Ablauf der 24-Stunden-Pflege
Bei der 24-Stunden-Pflege wohnen die Pflegekräfte zusammen mit der pflegebedürftigen Person im selben Haushalt. Dort kümmern sie sich um hauswirtschaftliche Tätigkeiten, begleiten sie bei Arztbesuchen, Behördengängen und Friseurterminen, erfüllen soziale Bedürfnisse und bemühen sich darum, dass die ihnen anvertraute Person weiterhin am sozialen Leben teilnehmen kann. Bei einem hohen Grad an Pflegebedürftigkeit gehört die Grundpflege der betreuten Person zu den Arbeitsabläufen.

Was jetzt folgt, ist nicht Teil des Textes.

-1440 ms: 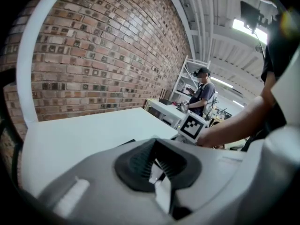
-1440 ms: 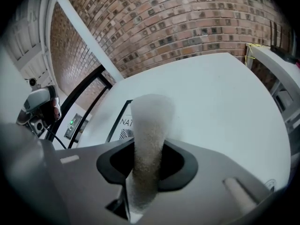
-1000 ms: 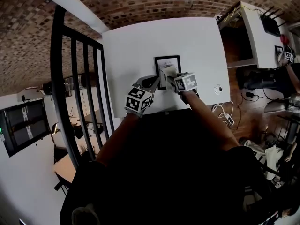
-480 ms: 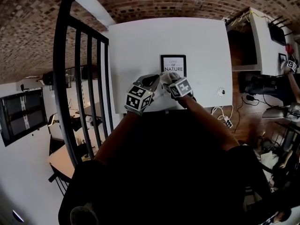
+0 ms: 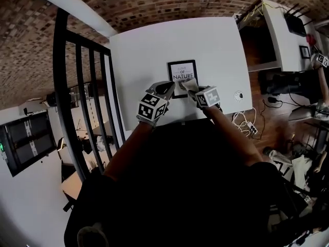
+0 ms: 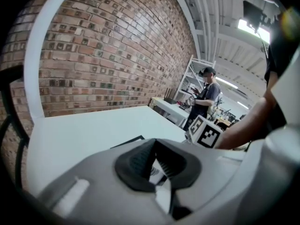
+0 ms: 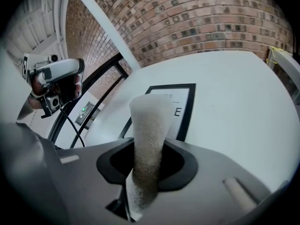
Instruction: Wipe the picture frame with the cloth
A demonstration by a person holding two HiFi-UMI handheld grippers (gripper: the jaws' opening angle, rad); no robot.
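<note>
A black picture frame [image 5: 181,69] with a white print lies flat on the white table [image 5: 154,45]. My left gripper [image 5: 168,89] sits at the frame's lower left corner. In the left gripper view its jaws [image 6: 157,167] are shut on the frame's edge [image 6: 130,141]. My right gripper [image 5: 194,90] is shut on a rolled grey-white cloth [image 5: 189,84], which rests on the frame's lower right part. In the right gripper view the cloth [image 7: 148,130] stands up between the jaws of that gripper [image 7: 146,168] and hides part of the frame [image 7: 186,102].
A black railing [image 5: 82,96] runs along the table's left side. A small round object [image 5: 239,95] lies near the table's right front corner. A white desk [image 5: 280,30] stands to the right, with cables on the floor [image 5: 247,125]. A person [image 6: 206,95] stands in the background.
The right gripper has slid the cloth from the frame's middle to its lower right, uncovering the printed words. The left gripper has stayed at the lower left corner.
</note>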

Da die Pflegepersonen keine Ärzte sind, leisten sie lediglich pflegerische, aber keine ärztliche Unterstützung. So können sie zwar bei der Einhaltung von Ernährungsplänen, der Körperpflege und der Fortbewegung helfen, aber keine ärztlichen Aufgaben wie die Wundversorgung, Injektionen und Messungen von Körpertemperatur und Blutdruck durchführen. Üblich ist deshalb, dass zusätzlich zur Pflegekraft ein Arzt regelmäßig vorbeischaut, um diese Notwendigkeiten zu übernehmen.

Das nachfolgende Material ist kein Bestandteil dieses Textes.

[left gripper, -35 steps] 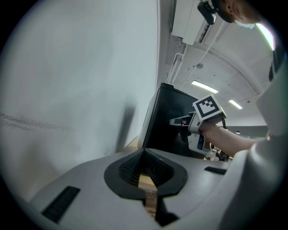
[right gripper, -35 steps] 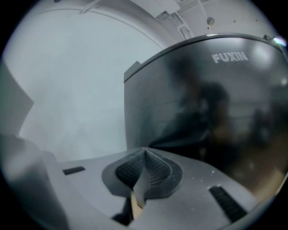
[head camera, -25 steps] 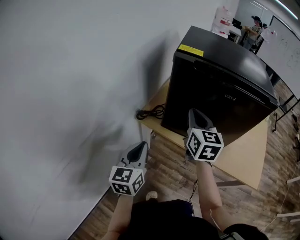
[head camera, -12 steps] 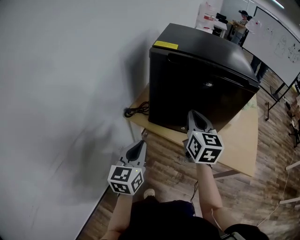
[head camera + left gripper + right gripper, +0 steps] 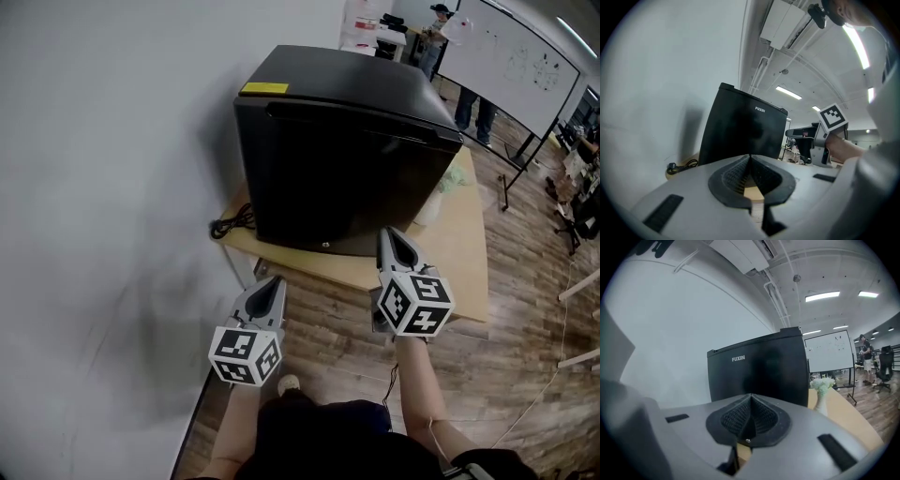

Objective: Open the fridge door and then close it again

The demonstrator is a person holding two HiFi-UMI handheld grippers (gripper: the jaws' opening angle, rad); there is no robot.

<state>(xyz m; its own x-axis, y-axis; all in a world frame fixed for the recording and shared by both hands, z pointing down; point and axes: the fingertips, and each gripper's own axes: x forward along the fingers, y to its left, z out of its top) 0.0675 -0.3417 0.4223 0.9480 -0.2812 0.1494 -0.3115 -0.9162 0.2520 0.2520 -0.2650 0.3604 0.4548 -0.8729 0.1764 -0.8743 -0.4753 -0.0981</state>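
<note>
Right tool (image 5: 384, 232) level before fridge (image 5: 347, 159)

Mini fridge (image 5: 347, 150), black: one.
Yellow label (image 5: 263, 88) on the fridge top: one.
Wooden table (image 5: 464, 258): one.
Power cable (image 5: 232, 223), black, coiled: one.
Vase of white flowers (image 5: 820, 394): one.
Whiteboard (image 5: 511, 61) on a stand: one.
Hand-held two-jaw grippers: two, namely the left gripper (image 5: 274, 279) and the right gripper (image 5: 386, 232).
Marker cubes: two, one per gripper (image 5: 246, 354) (image 5: 417, 304).
Person beside the whiteboard (image 5: 865, 357): one.
Office chair (image 5: 883, 367): one.
</note>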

Wichtige Voraussetzungen für die 24-Stunden-Pflege
Entscheidet sich die Familie für das Pflegemodell, so muss sie der Pflegekraft ein eigenes Zimmer mit Telefon- und Internetzugang sowie grundlegenden Einrichtungsgegenständen wie Bett, Tisch, Stuhl und Schrank bereitstellen. Der Zugang zur Küche und zum Bad müssen stets gewährleistet sein und das Recht auf Privatsphäre ist zu respektieren. So ist es wichtig, dass die Pflegekraft ihr Zimmer abschließen kann und während der vereinbarten Ruhe- und Pausenzeiten nur im Notfall gestört wird. Für dieses Grundrecht ist die pflegebedürftige Person zu sensibilisieren.

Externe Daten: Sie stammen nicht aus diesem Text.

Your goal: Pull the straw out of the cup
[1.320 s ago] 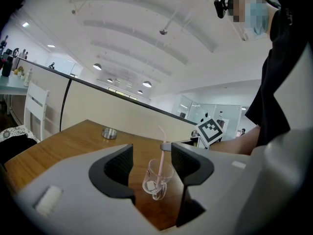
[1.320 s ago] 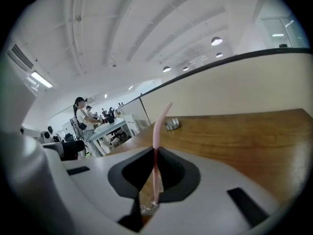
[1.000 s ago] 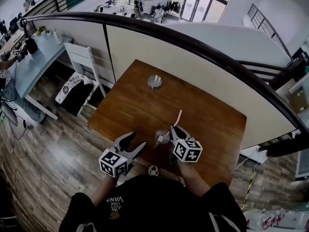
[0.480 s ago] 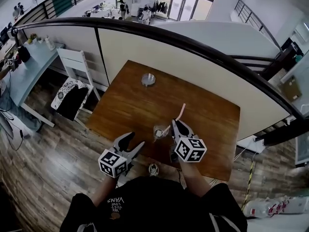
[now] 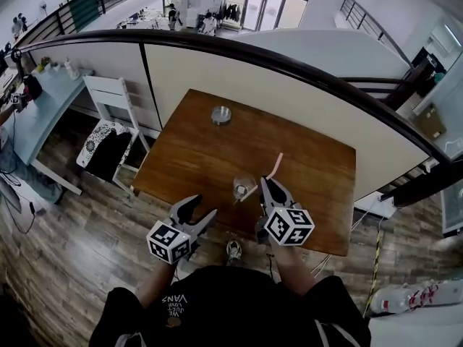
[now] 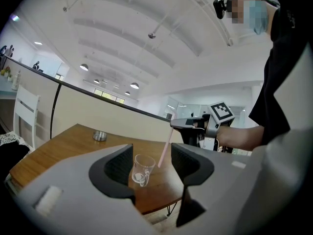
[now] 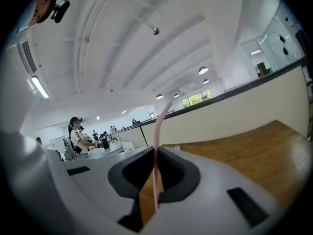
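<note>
Table of brown wood beside railing; right gripper tight on straw, left gripper spread.

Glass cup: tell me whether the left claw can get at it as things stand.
Probably yes. The left claw is open and points at the cup, with only bare table between. The right claw holds the straw up beside it.
</note>
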Demonstrator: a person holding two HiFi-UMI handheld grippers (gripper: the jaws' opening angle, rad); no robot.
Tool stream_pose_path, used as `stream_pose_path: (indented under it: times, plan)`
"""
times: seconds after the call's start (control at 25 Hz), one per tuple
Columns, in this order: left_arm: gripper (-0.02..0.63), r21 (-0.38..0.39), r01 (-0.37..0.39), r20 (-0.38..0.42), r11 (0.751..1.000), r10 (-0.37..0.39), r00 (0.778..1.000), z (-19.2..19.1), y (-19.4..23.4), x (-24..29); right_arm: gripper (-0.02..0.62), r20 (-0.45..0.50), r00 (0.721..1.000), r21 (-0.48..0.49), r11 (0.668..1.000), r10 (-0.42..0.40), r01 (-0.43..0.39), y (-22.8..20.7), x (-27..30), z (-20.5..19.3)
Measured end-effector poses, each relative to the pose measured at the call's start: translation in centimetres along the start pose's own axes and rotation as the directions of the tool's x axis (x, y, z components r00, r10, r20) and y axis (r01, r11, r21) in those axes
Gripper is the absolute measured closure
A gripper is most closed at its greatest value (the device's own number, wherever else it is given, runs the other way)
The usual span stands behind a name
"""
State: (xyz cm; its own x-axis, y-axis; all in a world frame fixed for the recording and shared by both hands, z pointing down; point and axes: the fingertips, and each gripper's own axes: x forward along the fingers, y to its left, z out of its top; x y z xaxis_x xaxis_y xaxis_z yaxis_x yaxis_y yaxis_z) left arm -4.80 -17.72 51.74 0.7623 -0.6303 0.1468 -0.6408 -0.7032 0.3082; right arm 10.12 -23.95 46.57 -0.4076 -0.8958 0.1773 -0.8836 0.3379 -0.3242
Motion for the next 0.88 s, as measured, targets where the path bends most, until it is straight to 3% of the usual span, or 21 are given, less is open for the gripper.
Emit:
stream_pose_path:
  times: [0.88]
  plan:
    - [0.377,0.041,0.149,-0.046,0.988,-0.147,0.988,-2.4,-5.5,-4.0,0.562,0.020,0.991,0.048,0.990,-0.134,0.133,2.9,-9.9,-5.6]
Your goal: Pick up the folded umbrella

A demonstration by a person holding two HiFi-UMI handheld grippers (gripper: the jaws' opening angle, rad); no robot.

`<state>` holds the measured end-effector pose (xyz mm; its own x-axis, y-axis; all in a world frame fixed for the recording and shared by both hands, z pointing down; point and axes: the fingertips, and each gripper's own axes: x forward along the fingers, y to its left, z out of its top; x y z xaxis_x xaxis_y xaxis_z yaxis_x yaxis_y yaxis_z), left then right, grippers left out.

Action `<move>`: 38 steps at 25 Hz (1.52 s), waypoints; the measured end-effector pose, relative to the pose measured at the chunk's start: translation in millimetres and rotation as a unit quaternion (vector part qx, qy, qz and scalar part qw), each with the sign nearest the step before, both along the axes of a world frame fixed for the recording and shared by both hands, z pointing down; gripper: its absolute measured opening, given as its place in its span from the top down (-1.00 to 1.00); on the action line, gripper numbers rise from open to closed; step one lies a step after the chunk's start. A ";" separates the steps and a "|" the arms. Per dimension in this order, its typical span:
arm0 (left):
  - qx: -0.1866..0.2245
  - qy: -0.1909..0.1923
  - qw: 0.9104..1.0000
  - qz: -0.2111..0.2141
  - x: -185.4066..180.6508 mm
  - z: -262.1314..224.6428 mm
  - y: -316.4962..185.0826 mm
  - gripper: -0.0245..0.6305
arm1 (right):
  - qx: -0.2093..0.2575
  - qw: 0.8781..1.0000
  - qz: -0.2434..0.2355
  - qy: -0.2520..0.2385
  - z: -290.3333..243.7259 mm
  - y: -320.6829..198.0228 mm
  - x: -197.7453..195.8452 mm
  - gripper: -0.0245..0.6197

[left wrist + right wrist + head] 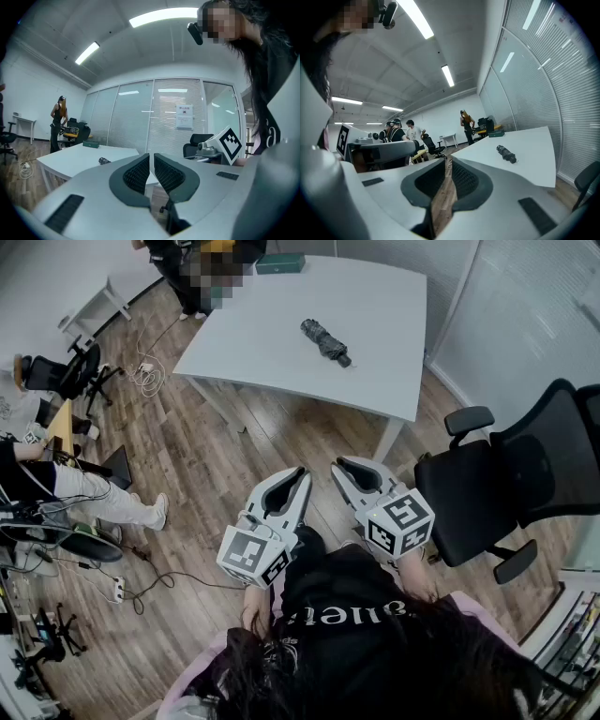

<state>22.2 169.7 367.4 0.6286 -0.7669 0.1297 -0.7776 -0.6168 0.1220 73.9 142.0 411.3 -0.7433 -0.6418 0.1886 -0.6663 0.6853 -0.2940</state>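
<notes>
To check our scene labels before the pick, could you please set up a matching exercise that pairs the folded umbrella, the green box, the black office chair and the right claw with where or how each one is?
Things:
1. folded umbrella
2. green box
3. black office chair
4. right claw

Places or states:
A. on the floor, right of the white table in the head view
B. shut and empty, held short of the table
C. at the table's far edge
D. lying near the middle of the table

Pairs: 1-D; 2-C; 3-A; 4-B
</notes>
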 end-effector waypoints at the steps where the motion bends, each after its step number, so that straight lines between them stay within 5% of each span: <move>1: -0.001 -0.001 1.000 0.002 -1.1 0.7 -2.1 0.78 | -0.001 1.000 0.001 0.001 1.0 -1.8 -1.5 0.75; 15: -0.019 0.000 1.000 0.009 -34.3 14.2 -60.6 0.78 | -0.011 1.000 0.016 0.023 12.2 -54.0 -28.6 0.75; 38: -0.012 -0.003 0.999 0.046 -139.9 6.2 -186.7 0.78 | -0.025 0.997 0.072 0.028 10.1 -182.5 -121.1 0.75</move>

Um einer pflegebedürftigen Person mit hohem Pflegebedarf trotz des deutschen und europäischen Arbeitsrechts im eigenen Haus eine angemessene Pflege zukommen zu lassen, teilen sich zuweilen zwei Pflegekräfte die Stelle, indem sie im Wechsel in das Haus der pflegebedürftigen Person einziehen. Die Akquirierung der Pflegekraft kann über eine Vermittlungsagentur (Entsendemodell), als Auftraggeber oder als Arbeitgeber erfolgen. Die Wahl der Organisation hat Einfluss auf den organisatorischen Aufwand, die rechtlichen Verpflichtungen und die Einflussnahme auf die Pflegekraft. Zu den Dokumenten, welche die Pflegekraft vorweisen sollte, gehören:
- ärztliches Attest
- polizeiliches Führungszeugnis
- Personalausweis oder Reisepass mit Meldebescheinigung
- Sozialversicherungsnachweis
- Europäische Krankenversicherungskarte (EKVK)
- Qualifikationsnachweise
Vor- und Nachteile des Pflegemodells
Mit einer 24-Stunden-Pflegekraft kann der für alle Beteiligten schmerzhafte Gang ins Alters- und Pflegeheim um einige Jahre aufgeschoben oder ganz vermieden werden. Für die Lebensqualität der pflegebedürftigen Person ist dieser weitestmögliche Erhalt der Selbstständigkeit eine wichtige Voraussetzung. Durch den engen Kontakt mit der Pflegekraft lassen sich zugleich soziale Bedürfnisse der pflegebedürftigen Person stillen, was Gefühlen der Einsamkeit vorbeugt. Angehörige werden enorm entlastet, die zugleich Sicherheit darüber haben, dass (fast) immer jemand im Haus ist, dem sie vertrauen.
Der Wert einer 24-Stunden-Pflege ist allerdings stark von der Persönlichkeit der Pflegekraft abhängig. Auch muss die Chemie zwischen dem Pfleger und der pflegebedürftigen Person stimmen. Deshalb ist bei der Auswahl der Pflegekraft Umsicht geboten, wie überhaupt der bürokratische Aufwand für die Angehörigen enorm sein kann, zumal die deutschen Arbeitsschutzbestimmungen auf das Detail genau eingehalten werden müssen.
Weiterhin müssen die baulichen Gegebenheiten stimmen bzw. herbeigeführt werden. Dies kann die ohnehin schon beträchtlichen Kosten für das Pflegemodell (2.400 – 4.500 Euro pro Monat) weiter erhöhen. Hat sich eine gute Beziehung zwischen dem Pfleger und der pflegebedürftigen Person ergeben, kann ein Abschied nach einem Wechsel der Pflegekraft schmerzhaft sein.